During those early days of the COVID-19 pandemic, Gov. Larry Hogan said something that many of us weren’t expecting him to say — the location, ages and gender of those who contracted the virus.
For those of us who pay attention to these kinds of things, it was a welcome change in practice, if not policy. Up until that point in early March when Maryland announced its first coronavirus case, Maryland’s Department of Health (MDH) was adamant that releasing this kind of information ran afoul of its understanding of the federal Health Insurance Portability and Accountability Act of 1996, commonly known as HIPAA. It’s the same approach MDH has about releasing information about the more common, yet also contagious, flu.
We have tried since early in the flu season to get MDH to disclose this information. We’ve filed Public Information Act requests, we’ve made phone calls and sent emails. We’ve talked to lawyers who, quite frankly, are confused by MDH’s application of the HIPAA law as much as we are.
We’d understand MDH’s responses if we had asked for names and addresses. But we didn’t. We asked for basic demographic information, like the number of cases of the flu in Frederick County and other jurisdictions. We were trying to see if the cases were worse here than in other parts of the state.
It seems like a pretty basic and reasonable question. And as far as HIPAA is concerned, we fail to see how MDH’s belief that releasing non-identifying information about a county of more than 250,000 can pinpoint an individual. Oh, and did we mention, that the state already releases this level of detail by county for several sexually transmitted diseases and for those with Lyme disease?

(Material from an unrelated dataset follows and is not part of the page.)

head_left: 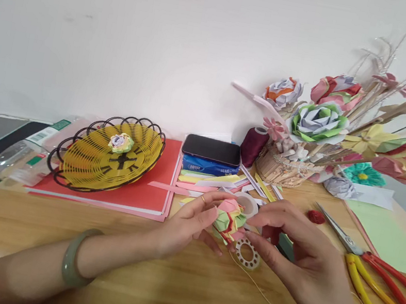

As reporter Heather Mongilio’s story on Saturday pointed out, lawyers and other First Amendment supporters see no reason that this information can’t be released.
“But you also see all kinds of other situations where it is used as essentially an excuse,” said Kirk Nahra, partner at WilmerHale and adjunct professor at American University’s Washington College of Law. “And sometimes the excuse is because somebody is cautious. Sometimes it’s because they don’t understand. And sometimes it’s because they don’t want to tell you.”
Nearby Pennsylvania and Delaware both release flu data by county. Virginia doesn’t and that’s only because the state health department doesn’t keep track of flu cases.
But we’re not pointing this issue out only because the state isn’t being transparent with the numbers. There’s a very practical reason for knowing where or how densely the flu is concentrated — it can help prevent it from spreading.
Dr. Randy Culpepper, deputy health officer of the Frederick County Health Department, told our reporter that if the county health department had this information it “would allow us to identify areas of our community that are experiencing disparities and give us the opportunity to address some of the barriers to care.”
Finally, we’d like to point out that the state actually undercut its reasoning for withholding this information when it did make public non-specific, geography-based COVID-19 details. And, as the governor acknowledged when releasing very specific information on nursing home infections, it was vital information that the public needed to have.
“If you say there’s an outbreak here, people will find out who is there and there are concerns of legal issues and privacy concerns of the patients,” Hogan said during a press conference April 29. “I overrode all of that and said because of the patients and the family members who have a right to know. There is some argument internally of whether that is right or not.”
We say that releasing that information was the right thing to do. Knowing what was going on in these nursing home “hot spots” was important information for the community at large.
And now with this precedent, we ask MDH to sit down with the state’s Attorney General to re-examine this policy. The current practice lacks transparency and holds back important data.
Look, we realize that the coronavirus is more easily transmitted and more deadly than the flu. In some ways, we loathe comparing the two. But the flu isn’t hard to catch either.
For us, it comes down to arming the residents of Maryland with information. And we can’t come up with a single reason why flu data by county or even ZIP code isn’t considered public information.
The state health department needs to change its policy now.